Transcutaneous carbon dioxide monitoring with reduced-temperature probes in very low birth weight infants
Aly S., et al. American Journal of Perinatology. 2017.
In this study, 50 preterm infants under 1500g were monitored for 12 hours with Sentec transcutaneous monitoring, and no skin harm was detected.
Impact of continuous capnography in ventilated neonates: a randomized, multicenter study
Kugelman A., et al. The Journal of Pediatrics. 2016.
This study found that continuous CO2 visibility was linked to significantly less time at unsafe CO2 levels and a lower rate of IVH and PVL in the patient group with visible CO2 values.
Neonatal transcutaneous carbon dioxide monitoring–effect on clinical management and outcomes
Mukhopadhyay S., et al. Respiratory Care. 2016.
A study at Children’s Hospital of Pennsylvania’s then level III NICU found that introducing transcutaneous monitoring led to a ~25% reduction in blood gas tests for ventilated patients.
Continuous noninvasive carbon dioxide monitoring in neonates: from theory to standard of care
Hochwald O., et al. Pediatrics. 2019.
This review establishes the connection between abnormal carbon dioxide levels and intraventricular hemorrhage (IVH), as well as the need for titrated ventilatory support to protect neonatal lungs.

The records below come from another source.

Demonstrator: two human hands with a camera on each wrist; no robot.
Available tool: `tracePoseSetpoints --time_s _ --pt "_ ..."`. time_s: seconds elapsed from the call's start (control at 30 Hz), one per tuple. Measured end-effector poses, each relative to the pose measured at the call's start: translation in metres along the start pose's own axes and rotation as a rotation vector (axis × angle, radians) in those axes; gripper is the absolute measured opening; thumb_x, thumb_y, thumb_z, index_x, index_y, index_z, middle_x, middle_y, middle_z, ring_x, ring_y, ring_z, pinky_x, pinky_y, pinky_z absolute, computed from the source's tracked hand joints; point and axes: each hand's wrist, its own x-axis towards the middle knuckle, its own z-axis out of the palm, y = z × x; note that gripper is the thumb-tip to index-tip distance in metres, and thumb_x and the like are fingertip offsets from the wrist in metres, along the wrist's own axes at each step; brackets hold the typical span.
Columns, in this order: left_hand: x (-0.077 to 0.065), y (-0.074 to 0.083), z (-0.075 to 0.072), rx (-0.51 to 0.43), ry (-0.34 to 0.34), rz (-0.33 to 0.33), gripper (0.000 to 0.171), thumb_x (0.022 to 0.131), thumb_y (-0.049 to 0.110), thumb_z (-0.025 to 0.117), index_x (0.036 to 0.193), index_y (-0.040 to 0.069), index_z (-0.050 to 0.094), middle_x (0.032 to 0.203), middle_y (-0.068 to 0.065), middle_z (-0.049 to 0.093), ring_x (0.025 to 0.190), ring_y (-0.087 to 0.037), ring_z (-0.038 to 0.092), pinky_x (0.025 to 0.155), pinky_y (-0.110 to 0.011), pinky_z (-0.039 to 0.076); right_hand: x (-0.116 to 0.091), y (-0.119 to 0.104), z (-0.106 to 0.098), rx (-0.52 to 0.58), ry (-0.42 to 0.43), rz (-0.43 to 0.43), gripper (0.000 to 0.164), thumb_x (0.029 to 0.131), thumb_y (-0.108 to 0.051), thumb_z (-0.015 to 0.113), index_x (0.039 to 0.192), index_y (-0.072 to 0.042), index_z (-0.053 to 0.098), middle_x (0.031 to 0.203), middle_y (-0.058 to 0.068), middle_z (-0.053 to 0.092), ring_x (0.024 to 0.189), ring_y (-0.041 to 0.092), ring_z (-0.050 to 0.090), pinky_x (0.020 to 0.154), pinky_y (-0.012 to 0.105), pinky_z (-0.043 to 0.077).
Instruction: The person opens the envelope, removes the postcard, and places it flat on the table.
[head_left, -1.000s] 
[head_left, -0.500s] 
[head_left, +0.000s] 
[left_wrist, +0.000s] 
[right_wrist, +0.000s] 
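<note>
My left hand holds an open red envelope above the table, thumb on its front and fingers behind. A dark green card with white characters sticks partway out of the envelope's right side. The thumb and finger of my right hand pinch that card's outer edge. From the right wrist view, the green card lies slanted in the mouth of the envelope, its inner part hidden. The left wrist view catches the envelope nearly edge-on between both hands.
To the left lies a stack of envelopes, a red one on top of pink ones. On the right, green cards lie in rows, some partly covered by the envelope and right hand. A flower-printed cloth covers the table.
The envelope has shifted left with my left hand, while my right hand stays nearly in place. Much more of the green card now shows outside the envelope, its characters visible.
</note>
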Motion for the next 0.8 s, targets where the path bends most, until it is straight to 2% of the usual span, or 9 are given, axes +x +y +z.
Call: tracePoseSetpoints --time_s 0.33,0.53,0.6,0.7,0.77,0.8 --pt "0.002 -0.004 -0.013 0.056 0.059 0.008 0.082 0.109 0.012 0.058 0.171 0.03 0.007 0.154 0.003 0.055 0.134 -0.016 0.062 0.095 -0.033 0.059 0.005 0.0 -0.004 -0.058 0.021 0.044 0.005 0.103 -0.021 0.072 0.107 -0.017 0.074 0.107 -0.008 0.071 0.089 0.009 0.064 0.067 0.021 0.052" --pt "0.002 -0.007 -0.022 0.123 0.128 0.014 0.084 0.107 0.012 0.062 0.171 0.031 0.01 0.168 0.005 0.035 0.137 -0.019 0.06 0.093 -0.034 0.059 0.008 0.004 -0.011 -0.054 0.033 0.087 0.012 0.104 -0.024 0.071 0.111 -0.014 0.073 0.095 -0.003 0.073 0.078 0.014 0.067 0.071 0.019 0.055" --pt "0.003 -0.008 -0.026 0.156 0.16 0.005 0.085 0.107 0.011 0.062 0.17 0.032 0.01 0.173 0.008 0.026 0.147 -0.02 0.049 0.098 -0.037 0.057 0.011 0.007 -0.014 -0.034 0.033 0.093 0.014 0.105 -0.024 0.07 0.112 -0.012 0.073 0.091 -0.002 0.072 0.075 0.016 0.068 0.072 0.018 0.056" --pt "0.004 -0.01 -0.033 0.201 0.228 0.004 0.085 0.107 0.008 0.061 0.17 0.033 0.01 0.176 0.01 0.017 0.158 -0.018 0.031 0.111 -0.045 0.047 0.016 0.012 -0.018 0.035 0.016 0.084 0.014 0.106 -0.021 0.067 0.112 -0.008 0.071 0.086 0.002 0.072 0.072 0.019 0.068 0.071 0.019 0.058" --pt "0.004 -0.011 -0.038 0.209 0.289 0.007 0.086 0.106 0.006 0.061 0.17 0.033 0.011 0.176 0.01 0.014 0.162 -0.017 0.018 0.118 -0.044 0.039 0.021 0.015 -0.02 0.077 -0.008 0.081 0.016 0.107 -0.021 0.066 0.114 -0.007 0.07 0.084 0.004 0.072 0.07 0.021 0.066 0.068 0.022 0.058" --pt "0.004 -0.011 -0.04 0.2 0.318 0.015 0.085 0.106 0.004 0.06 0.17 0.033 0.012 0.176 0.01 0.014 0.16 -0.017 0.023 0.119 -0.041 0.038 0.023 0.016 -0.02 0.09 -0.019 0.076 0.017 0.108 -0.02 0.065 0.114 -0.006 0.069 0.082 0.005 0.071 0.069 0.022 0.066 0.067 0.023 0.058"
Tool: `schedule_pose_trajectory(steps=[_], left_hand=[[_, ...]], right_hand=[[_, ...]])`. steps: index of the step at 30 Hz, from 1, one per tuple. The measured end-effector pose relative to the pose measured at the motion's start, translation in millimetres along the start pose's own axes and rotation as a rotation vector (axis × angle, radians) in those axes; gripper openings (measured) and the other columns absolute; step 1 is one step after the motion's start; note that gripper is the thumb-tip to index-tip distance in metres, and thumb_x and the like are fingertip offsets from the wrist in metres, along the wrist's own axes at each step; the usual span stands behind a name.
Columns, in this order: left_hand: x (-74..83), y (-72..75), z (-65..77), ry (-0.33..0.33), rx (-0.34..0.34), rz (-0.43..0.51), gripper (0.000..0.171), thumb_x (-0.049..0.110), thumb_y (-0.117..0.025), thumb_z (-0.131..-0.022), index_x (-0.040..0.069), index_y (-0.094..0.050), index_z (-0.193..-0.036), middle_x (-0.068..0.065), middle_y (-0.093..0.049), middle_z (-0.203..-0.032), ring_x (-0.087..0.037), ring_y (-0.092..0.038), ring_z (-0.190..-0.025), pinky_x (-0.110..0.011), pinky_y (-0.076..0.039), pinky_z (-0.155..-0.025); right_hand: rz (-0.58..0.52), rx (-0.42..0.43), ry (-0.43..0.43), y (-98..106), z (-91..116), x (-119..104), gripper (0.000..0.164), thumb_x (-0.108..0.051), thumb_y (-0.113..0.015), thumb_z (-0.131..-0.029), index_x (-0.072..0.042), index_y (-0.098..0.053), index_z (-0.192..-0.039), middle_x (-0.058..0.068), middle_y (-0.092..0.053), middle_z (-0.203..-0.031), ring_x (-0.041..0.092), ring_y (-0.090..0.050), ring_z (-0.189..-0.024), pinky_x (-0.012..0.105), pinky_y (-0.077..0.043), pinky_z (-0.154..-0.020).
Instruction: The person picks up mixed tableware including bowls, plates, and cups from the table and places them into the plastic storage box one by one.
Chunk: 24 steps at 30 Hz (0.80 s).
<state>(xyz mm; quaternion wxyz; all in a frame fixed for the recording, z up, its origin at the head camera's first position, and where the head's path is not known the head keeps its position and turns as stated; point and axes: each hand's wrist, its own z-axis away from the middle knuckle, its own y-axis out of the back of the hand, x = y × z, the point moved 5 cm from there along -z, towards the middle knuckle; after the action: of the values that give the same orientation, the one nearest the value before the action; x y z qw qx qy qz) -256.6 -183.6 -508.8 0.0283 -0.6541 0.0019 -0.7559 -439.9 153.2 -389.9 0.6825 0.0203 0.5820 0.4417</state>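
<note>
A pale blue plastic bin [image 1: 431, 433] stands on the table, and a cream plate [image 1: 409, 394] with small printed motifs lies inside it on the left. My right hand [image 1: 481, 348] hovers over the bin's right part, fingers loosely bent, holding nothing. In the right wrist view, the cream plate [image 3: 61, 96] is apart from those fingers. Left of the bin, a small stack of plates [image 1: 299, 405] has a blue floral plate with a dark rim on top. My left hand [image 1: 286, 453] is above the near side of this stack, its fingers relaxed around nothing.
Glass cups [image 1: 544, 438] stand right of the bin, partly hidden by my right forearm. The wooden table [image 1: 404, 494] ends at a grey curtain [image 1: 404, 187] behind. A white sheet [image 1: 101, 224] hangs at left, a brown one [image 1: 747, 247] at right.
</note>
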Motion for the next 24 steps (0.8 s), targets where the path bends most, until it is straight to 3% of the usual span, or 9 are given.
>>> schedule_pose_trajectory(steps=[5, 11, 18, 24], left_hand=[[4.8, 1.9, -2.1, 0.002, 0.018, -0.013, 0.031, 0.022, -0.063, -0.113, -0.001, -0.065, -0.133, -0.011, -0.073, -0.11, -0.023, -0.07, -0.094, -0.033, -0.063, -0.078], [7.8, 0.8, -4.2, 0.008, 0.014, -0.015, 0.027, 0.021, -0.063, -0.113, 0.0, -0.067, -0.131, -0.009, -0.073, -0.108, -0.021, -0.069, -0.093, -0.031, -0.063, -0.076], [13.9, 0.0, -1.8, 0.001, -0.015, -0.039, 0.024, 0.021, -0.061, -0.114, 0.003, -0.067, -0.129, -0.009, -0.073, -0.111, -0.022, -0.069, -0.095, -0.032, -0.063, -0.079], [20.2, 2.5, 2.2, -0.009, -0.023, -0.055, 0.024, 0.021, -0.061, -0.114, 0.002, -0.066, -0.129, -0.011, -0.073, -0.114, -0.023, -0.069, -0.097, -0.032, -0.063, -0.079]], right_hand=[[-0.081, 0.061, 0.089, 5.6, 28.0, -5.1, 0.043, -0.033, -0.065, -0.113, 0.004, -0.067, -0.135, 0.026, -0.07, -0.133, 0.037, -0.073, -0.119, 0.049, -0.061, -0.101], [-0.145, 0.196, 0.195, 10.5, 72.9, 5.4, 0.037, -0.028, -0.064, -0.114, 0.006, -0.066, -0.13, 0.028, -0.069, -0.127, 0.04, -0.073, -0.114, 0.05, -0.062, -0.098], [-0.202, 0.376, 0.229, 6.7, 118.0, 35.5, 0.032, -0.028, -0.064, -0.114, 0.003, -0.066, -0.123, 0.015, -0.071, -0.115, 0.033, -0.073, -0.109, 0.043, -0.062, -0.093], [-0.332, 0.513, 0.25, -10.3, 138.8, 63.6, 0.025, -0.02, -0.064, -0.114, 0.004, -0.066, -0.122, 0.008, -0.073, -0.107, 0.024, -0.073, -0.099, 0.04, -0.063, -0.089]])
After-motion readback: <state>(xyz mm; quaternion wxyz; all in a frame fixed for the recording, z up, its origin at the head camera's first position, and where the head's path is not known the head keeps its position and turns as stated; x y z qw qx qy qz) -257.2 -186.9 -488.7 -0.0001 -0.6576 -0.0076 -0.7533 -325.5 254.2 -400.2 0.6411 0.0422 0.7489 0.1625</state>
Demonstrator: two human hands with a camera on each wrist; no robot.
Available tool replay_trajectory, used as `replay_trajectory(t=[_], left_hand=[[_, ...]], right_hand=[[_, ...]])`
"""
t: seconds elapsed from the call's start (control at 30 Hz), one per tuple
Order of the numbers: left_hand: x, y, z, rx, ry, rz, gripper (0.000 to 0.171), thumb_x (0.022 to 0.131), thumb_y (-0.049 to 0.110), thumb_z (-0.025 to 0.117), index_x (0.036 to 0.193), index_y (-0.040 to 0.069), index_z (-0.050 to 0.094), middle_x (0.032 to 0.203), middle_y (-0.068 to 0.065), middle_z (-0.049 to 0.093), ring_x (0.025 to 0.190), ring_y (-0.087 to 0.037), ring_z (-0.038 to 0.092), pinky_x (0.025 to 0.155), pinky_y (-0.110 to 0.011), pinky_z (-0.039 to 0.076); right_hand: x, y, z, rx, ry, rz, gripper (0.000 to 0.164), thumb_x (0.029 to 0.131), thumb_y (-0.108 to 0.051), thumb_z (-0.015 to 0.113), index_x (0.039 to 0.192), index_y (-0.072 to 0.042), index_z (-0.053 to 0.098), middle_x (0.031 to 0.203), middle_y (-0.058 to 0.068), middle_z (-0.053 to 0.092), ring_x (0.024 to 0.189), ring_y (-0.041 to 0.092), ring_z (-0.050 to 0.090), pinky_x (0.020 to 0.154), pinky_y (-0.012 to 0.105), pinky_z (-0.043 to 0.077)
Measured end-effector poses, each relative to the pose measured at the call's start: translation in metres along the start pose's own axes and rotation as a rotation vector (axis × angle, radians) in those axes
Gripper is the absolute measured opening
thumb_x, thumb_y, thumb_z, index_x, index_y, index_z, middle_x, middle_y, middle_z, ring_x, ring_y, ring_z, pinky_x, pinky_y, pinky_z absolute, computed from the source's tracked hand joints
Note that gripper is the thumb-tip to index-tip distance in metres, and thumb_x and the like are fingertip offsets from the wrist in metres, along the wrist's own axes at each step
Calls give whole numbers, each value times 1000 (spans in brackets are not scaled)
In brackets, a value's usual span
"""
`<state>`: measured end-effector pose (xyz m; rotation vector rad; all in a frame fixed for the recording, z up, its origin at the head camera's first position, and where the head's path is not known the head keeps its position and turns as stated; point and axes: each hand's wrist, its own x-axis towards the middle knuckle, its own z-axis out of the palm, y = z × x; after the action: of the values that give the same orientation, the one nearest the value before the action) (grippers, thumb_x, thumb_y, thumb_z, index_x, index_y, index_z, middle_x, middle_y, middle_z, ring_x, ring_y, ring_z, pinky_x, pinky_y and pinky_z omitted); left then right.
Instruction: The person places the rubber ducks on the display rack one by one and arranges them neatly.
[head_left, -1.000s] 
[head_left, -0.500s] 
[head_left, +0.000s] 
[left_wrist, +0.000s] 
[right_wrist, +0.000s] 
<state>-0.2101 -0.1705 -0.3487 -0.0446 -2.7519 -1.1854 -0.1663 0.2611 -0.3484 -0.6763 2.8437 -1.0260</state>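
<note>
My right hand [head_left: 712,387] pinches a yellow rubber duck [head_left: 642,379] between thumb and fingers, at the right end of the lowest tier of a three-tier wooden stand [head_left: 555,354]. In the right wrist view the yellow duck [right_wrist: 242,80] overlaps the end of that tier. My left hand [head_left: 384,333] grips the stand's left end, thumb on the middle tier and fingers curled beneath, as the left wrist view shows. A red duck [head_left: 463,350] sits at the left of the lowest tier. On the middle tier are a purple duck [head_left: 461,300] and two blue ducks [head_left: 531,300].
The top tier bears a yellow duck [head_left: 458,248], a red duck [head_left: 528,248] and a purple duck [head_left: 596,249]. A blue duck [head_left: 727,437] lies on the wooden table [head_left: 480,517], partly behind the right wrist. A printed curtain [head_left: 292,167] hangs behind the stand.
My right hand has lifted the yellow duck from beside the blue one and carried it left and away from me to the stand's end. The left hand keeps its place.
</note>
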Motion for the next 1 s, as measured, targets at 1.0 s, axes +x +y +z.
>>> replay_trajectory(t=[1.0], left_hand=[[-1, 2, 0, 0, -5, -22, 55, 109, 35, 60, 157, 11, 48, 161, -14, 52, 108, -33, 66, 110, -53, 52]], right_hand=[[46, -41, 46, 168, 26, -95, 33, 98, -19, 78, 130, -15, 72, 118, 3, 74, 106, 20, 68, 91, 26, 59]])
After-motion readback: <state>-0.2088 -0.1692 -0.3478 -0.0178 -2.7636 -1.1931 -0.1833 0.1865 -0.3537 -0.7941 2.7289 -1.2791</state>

A quality improvement bundle to improve outcomes in extremely preterm infants in the first week
Travers, C.P., et al. Pediatrics. 2022.
The NICU at UAB reduced the rate of severe ICH or death in the first week after birth by over 10% after implementing a care bundle, which included transcutaneous monitoring to target a CO2 range of 40-60 mmHg.
Iatrogenic blood loss in extreme preterm infants due to frequent laboratory tests and procedures
Counsilman C.E., et al. Journal of Maternal-Fetal and Neonatal Medicine. 2019.
This article links frequent blood sampling to iatrogenic anemia, transfusion, and related risks. The authors recommend using transcutaneous monitoring as part of a comprehensive approach to minimize blood loss in the NICU.
Pain Management in Newborns
Hall R.W., et al. Clinics in Perinatology. 2014.
This review article highlights short- and long-term behavioral and neurological adverse outcomes from neonatal pain and recommends a rigorous pain reduction strategy. It emphasizes reducing blood sampling frequency, with noninvasive monitoring playing a key role.
Attributable cost and length of stay for central line-associated bloodstream infections
Goudie A., et al. Pediatrics. 2014.
Some studies suggest using central lines for patients needing frequent heel sticks. However, institutions may limit central line draws for CO2 monitoring due to associated risks. This study found that CLABSIs lead to about a 30-day longer hospital stay and an additional $90,000 in costs per patient.
Frequent tracheal suctioning is associated with extubation failure in patients with successful spontaneous breathing trial: a single-center retrospective cohort study
Haruna, J. et al. Journal of Anesthesia Clinical Reports. 2022.
In a single-center retrospective study of ICU patients intubated for over 72 hours and extubated after a spontaneous breathing trial, nearly 13% experienced reintubation. The main cause was difficulty in sputum excretion (66.7%).